Letter to the Editor on “Antecedent rest may not be necessary for automated office blood pressure at lower treatment targets”

Raj S Padwal 1,2
PMCID: PMC8030806  PMID: 30207044

Dear Editor,

In a comparison of automated office blood pressure (BP) measurements taken with and without five minutes of rest, Colella and colleagues conclude that “when readings in treated patients decrease to a systolic BP <130 mm Hg, the Omron 907XL may be used without any antecedent rest. Doing so would reduce the time required to record the office BP…”.1 How to implement this suggestion in clinical practice is unclear, because it would necessitate knowing the BP level prior to performing the measurement!

Are the authors recommending that clinicians base this decision on prior automated office BP levels, perhaps from prior visits? If so, can they comment on the substantial BP variability found in their study? Despite performing research quality measurements, using the same device and measurement modality for all measurements, and employing a randomized cross‐over design, their reported limits of agreement spanned nearly 30 mm Hg. Variability would be expected to be even higher in a “real world setting.” This would seem to preclude in most patients use of prior measurements for the purposes of determining if a patient should rest.

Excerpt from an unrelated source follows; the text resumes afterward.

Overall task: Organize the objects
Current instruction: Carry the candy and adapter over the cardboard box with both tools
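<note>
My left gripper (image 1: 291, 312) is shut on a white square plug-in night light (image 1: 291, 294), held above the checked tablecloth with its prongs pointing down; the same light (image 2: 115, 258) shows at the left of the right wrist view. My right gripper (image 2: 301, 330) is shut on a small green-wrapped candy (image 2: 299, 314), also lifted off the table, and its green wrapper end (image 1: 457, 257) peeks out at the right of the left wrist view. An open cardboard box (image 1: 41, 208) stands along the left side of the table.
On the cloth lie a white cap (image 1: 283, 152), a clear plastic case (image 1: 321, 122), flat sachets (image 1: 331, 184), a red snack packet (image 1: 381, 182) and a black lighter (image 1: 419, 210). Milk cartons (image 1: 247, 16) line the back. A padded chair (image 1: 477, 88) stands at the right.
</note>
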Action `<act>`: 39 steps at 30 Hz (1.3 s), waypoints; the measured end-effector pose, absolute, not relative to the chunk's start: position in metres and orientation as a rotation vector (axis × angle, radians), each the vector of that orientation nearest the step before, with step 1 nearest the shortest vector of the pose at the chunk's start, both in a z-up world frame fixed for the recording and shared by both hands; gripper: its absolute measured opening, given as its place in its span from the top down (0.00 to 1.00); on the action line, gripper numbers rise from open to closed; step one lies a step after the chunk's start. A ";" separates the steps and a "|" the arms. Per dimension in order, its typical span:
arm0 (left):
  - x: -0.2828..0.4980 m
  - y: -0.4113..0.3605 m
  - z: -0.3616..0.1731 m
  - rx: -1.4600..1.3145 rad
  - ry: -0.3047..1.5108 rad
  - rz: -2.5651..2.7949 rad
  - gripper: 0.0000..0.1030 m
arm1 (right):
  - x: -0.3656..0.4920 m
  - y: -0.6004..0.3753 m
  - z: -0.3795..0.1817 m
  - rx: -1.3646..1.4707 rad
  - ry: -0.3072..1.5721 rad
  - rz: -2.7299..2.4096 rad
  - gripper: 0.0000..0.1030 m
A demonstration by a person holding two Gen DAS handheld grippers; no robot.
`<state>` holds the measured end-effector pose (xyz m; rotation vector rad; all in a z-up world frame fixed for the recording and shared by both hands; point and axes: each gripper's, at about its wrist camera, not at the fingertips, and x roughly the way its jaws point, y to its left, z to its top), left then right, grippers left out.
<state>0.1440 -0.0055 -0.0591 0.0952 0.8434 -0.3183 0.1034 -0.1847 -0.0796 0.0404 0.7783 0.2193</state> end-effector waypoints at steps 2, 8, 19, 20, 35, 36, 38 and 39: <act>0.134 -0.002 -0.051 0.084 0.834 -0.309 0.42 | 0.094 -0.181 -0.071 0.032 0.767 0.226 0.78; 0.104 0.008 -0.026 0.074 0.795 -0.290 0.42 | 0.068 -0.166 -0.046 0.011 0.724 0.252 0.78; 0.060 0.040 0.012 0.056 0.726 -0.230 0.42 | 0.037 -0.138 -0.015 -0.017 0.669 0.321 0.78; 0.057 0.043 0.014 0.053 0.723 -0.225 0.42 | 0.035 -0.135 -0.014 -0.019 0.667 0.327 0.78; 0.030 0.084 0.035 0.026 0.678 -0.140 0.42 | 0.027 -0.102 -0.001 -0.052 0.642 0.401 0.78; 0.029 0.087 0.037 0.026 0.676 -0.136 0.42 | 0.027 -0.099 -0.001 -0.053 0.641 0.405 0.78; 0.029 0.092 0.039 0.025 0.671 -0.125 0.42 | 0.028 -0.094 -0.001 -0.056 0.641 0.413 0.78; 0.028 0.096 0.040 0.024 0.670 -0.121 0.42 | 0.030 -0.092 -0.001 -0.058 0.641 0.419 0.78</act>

I suppose one could use out‐of‐office measurements to predict the need for a rest period. However, given the superiority of out‐of‐office over in‐office BP measurements,2, 3 one could simply eliminate the entire in‐office measurement procedure altogether if high‐quality out‐of‐office measurements were available. In fact, this would be the most easily implementable method of “minimizing” the time required for in‐office BP measurement.

CONFLICT OF INTEREST

Raj Padwal is a o‐Founder of a BP measurement start‐up company, mm Hg Inc.

REFERENCES

  • 1. Colella T, Tahsinul A, Gatto H, Oh P, Myers MG. Antecedent rest may not be necessary for automated office blood pressure at lower treatment targets. J Clin Hypertens. 2018;32:1550‐1550. [DOI] [PMC free article] [PubMed] [Google Scholar]
  • 2. Cloutier L, Daskalopoulou S, Padwal RS, et al. A new algorithm for the diagnosis of hypertension in Canada. Can J Cardiol. 2015;31:620‐630. [DOI] [PubMed] [Google Scholar]
  • 3. Stergiou GS, Bliziotis IA. Home blood pressure monitoring in the diagnosis and treatment of hypertension: a systematic review. Am J Hypertens. 2009;24:123‐134. [DOI] [PubMed] [Google Scholar]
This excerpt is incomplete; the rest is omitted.